- TASK TO COMPLETE: The listing below should be printed exactly, though its pictures must not be.

- RAW DATA:

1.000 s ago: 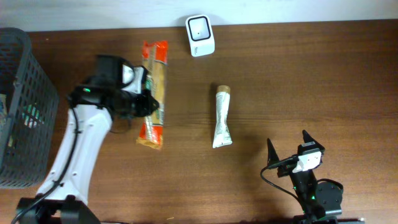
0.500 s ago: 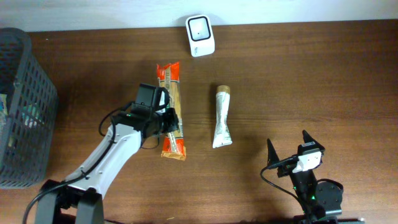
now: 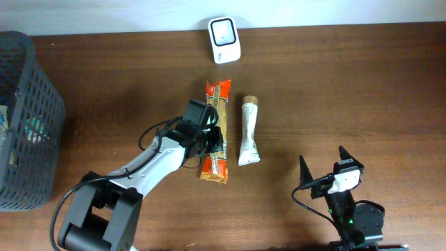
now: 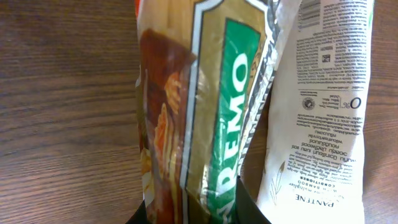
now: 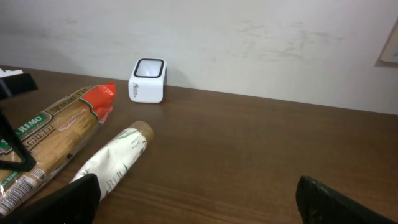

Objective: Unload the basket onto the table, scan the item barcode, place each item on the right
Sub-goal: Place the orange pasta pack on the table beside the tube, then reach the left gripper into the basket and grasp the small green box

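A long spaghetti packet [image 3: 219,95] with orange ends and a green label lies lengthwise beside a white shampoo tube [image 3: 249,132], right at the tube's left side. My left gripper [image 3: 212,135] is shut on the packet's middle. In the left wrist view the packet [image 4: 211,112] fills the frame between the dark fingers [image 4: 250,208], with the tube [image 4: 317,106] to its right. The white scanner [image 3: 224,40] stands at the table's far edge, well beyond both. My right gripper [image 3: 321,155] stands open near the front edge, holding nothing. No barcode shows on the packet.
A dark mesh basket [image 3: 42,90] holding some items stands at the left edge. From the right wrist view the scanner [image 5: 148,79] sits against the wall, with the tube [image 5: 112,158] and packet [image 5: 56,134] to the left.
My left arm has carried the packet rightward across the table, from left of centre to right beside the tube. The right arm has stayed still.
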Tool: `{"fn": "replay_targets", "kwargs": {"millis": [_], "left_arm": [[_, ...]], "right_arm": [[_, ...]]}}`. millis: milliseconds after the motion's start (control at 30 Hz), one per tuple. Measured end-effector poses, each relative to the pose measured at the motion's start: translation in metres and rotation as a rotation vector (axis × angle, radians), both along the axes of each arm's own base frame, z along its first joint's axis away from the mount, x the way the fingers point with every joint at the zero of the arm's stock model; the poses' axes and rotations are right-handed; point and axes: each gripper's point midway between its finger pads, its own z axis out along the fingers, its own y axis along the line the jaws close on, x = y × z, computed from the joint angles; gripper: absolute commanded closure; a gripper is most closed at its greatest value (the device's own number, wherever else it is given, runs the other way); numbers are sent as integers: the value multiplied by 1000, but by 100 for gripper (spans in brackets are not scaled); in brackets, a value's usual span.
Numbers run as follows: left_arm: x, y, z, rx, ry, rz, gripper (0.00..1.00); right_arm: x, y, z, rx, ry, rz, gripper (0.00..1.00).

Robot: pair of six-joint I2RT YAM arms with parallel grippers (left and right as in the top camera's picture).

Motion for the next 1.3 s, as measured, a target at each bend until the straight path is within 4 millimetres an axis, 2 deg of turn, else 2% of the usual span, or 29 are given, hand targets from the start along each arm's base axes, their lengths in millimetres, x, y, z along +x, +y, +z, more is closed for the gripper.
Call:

- EXERCISE OUTPUT:
1.000 s ago: 
0.500 s ago: 
now: 
now: 
now: 

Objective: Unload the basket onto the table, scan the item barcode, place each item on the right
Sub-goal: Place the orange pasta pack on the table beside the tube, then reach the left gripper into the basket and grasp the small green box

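A long spaghetti packet [image 3: 219,95] with orange ends and a green label lies lengthwise beside a white shampoo tube [image 3: 249,132], right at the tube's left side. My left gripper [image 3: 212,135] is shut on the packet's middle. In the left wrist view the packet [image 4: 211,112] fills the frame between the dark fingers [image 4: 250,208], with the tube [image 4: 317,106] to its right. The white scanner [image 3: 224,40] stands at the table's far edge, well beyond both. My right gripper [image 3: 321,155] stands open near the front edge, holding nothing. No barcode shows on the packet.
A dark mesh basket [image 3: 42,90] holding some items stands at the left edge. From the right wrist view the scanner [image 5: 148,79] sits against the wall, with the tube [image 5: 112,158] and packet [image 5: 56,134] to the left.
My left arm has carried the packet rightward across the table, from left of centre to right beside the tube. The right arm has stayed still.
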Tool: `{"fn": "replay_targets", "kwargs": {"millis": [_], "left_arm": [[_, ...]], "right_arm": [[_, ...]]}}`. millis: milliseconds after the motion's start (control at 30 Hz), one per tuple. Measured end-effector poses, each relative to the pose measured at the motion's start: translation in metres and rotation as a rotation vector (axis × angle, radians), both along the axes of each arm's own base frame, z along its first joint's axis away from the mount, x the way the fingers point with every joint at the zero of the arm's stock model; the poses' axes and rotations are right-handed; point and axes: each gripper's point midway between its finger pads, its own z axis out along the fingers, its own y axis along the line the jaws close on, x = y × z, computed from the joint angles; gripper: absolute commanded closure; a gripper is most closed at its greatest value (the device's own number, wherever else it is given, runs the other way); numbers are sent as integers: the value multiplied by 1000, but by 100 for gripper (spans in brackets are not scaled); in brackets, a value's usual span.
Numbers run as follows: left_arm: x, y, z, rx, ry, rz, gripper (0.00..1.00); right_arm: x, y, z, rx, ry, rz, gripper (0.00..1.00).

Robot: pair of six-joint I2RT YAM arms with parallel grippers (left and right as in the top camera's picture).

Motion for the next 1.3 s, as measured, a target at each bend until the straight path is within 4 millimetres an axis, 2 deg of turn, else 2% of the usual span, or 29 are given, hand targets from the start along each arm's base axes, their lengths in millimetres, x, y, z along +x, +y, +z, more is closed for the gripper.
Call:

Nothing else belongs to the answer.